COVID-19 Impacts on our Business

Below is a discussion of the various current impacts of COVID-19 on our business.



Demand for our Products. Various governments in North America, Europe, Asia, and
elsewhere instituted, and some have reinstituted, quarantines, shelter-in-place
or stay-at-home orders, or restrictions on public gatherings as well as
limitations on social interactions, which have had, and could further have, an
adverse effect on the demand for our products.

Impact on our Manufacturing Operations. We have manufacturing facilities in 17
countries. All of these countries have been affected by the COVID-19 pandemic.
All of our facilities are open and running at this time. However, some of our
facilities in China, most notably in our Automotive and Home Furniture
businesses, have been temporarily closed from time to time due to strict
COVID-related lockdown requirements. If the lockdowns in China are imposed on a
broader geographic scope, this could materially negatively impact our
manufacturing capacity, our customers or vendors, and our ability to transport
goods in our supply chain. We have also had, at various times, some capacity
restrictions on our plants due to governmental orders in other parts of the
world.
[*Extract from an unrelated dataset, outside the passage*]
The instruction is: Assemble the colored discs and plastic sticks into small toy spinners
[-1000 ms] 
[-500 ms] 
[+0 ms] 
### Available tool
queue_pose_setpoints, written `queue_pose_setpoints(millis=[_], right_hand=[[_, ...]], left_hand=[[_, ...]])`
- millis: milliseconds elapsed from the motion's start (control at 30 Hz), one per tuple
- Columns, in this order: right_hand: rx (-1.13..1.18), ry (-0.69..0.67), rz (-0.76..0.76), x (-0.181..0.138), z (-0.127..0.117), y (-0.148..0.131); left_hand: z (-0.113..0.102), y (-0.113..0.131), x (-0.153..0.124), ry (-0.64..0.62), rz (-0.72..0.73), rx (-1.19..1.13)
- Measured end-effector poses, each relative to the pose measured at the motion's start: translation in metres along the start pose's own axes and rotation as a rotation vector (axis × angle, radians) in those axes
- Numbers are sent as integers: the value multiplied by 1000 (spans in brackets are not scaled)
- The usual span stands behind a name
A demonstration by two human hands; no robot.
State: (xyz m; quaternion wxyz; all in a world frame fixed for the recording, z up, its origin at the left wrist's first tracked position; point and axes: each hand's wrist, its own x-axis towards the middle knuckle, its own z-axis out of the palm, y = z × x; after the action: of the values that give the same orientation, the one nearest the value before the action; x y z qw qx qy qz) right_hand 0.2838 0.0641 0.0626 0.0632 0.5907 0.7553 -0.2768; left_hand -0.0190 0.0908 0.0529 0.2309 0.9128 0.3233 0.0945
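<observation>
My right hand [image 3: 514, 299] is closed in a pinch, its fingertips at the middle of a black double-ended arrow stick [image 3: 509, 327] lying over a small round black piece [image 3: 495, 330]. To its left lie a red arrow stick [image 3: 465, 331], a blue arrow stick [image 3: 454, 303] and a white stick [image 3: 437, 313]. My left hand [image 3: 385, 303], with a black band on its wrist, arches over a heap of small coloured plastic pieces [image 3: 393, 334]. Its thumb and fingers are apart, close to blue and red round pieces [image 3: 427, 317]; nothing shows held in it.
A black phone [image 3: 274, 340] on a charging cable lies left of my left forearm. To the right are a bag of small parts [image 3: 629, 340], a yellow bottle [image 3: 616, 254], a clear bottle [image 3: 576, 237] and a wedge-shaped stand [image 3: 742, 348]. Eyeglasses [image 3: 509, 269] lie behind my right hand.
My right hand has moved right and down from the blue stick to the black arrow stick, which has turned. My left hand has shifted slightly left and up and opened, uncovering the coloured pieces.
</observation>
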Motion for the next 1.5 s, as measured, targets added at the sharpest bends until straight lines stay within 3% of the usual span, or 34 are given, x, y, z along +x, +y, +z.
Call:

We have been and could be further negatively affected by governmental
action in any one or more of the countries in which we operate by the
imposition, or re-imposition, of restrictive social measures, mandatory closures
of retail establishments that sell our products or our customers' products,
travel restrictions, and restrictions on the import or export of products.

Depending on the length and severity of the COVID-19 pandemic, the percentage of
the population vaccinated, and the effectiveness of the vaccines against new
variants, our ability to keep our manufacturing operations open and fully
operational, build and maintain appropriate labor levels, obtain necessary raw
materials and parts, and ship finished products to customers may be partially or
completely disrupted, either on a temporary or prolonged basis. A significant
increase in COVID-19 cases among our employees may disrupt our ability to
maintain necessary labor levels and produce and deliver products to our
customers if we are unable to shift production to other manufacturing
facilities. The continued realization of these risks to our manufacturing
operations, labor force, and supply chain could also increase labor, commodity,
and transportation costs.

Collection of Trade and Notes Receivables. Some of our customers have been
adversely affected by the COVID-19 pandemic. If these parties suffer financial
difficulty, they may be unable to pay their debts to us. We are closely
monitoring accounts receivable and collections. Although we experienced
increased bad debt expense in the first quarter of 2020, we have had favorable
customer payment trends and applied a lower qualitative risk for improved
macroeconomic conditions which have allowed us to reduce our bad debt reserves
in the last half of 2020 through 2021. While favorable customer payment trends
continued in the first quarter of 2022, we recorded $1.4 million bad debt
related to macro market uncertainties and ordinary customer credit reviews.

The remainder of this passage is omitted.